The pictures are to be left out when the listing below is reproduced word for word.
BEGIN
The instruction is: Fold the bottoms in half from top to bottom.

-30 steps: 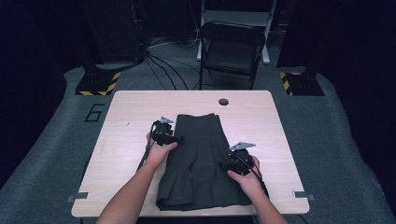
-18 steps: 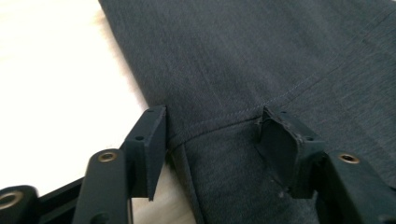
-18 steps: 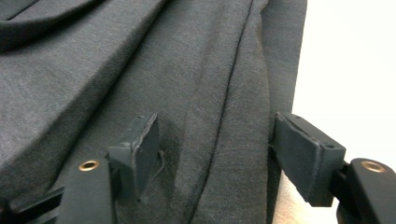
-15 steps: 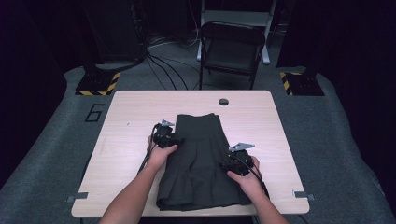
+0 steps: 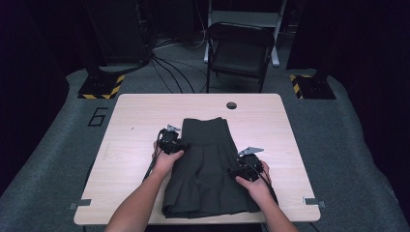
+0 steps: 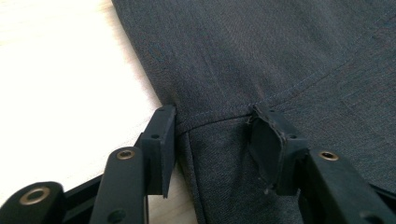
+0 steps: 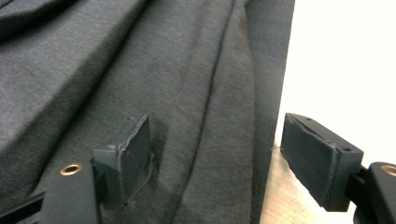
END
> Output of the task
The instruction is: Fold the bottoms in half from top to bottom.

-30 steps: 
-18 steps: 
-18 steps: 
-15 steps: 
+0 steps: 
+0 steps: 
+0 steps: 

Nothing remains to be answered in this exercise.